* [Directions]:
Everything in the listing except the pictures should be written out exactly.
Start of Block
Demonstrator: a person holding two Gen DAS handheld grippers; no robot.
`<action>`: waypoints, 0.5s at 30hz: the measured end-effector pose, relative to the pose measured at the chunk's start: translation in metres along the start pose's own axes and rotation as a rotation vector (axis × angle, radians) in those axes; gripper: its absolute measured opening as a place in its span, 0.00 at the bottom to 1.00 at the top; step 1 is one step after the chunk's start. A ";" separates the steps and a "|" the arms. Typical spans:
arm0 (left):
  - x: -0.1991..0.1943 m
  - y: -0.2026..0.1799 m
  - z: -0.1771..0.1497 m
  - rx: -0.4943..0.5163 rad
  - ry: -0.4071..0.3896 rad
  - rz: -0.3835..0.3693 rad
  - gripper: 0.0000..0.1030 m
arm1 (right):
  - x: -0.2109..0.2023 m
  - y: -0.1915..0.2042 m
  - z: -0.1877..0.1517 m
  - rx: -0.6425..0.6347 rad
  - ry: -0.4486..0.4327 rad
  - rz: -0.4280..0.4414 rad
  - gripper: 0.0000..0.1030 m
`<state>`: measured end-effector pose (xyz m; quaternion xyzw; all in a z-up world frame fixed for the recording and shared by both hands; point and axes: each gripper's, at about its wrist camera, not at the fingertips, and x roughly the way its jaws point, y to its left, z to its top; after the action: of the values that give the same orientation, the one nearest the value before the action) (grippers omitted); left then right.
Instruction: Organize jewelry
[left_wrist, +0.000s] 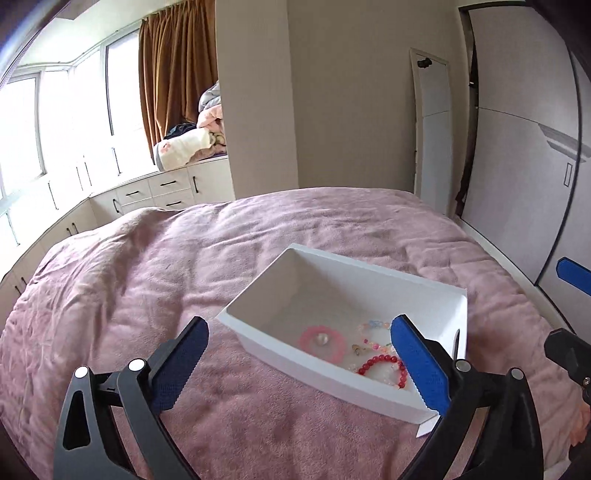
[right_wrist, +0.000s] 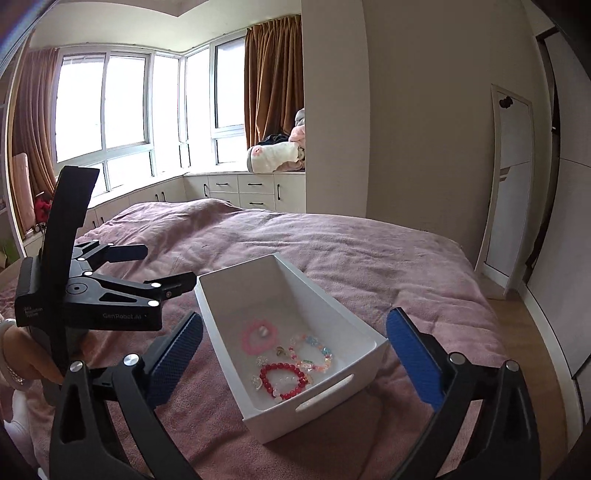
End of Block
* [Task solution]:
Demonstrator: a person holding two Gen DAS handheld grippers; no robot.
`<action>`: waypoints, 0.5s at 30hz: the measured end-effector pose, relative to the pose measured at the chunk's start: translation in metres along the start pose's own axes and rotation as a rotation vector (axis × angle, radians) in those axes; gripper: its absolute measured opening as a place in its span, 0.00 at the bottom to 1.00 at the top; step 1 is one step after the chunk's start. A ";" separates the steps and a "|" the arms. Typical spans:
arm0 (left):
  - x: -0.1991..0.1943 m
  - y: -0.2026..0.1799 m
  - z: -0.1771..0.1497 m
  - rx: -0.4943..0.5163 rad
  - ry: -0.4071..0.3896 rad
  - rz: -0.3835..0.3693 rad
  - gripper: 0.0000..0.1030 m
arm1 (right):
  - x: -0.2109..0.2023 m
  - y: -0.1915..0.2042 m
  - z: -0.1877..0.1517 m
  - rx: -0.6425..0.6347 rad
  - ry: -0.4486..0.4327 rad
  - rz: -0.4280..0.4414 rad
  - gripper: 0.0000..0.1030 m
`<state>`: measured end-effector pose (xyz m; quaternion xyzw; all in a z-up world frame fixed for the recording and shared by both hands; point and axes: each gripper's, at about its wrist camera, not at the fingertips, and x roughly the way its jaws point, y to its left, z to its top; after the action: of the values that give the same orientation, the one nearest the value before the action) (grippers omitted); left then right.
Instruction: Organize jewelry
[left_wrist, +0.000s] 
[right_wrist, +0.000s] 

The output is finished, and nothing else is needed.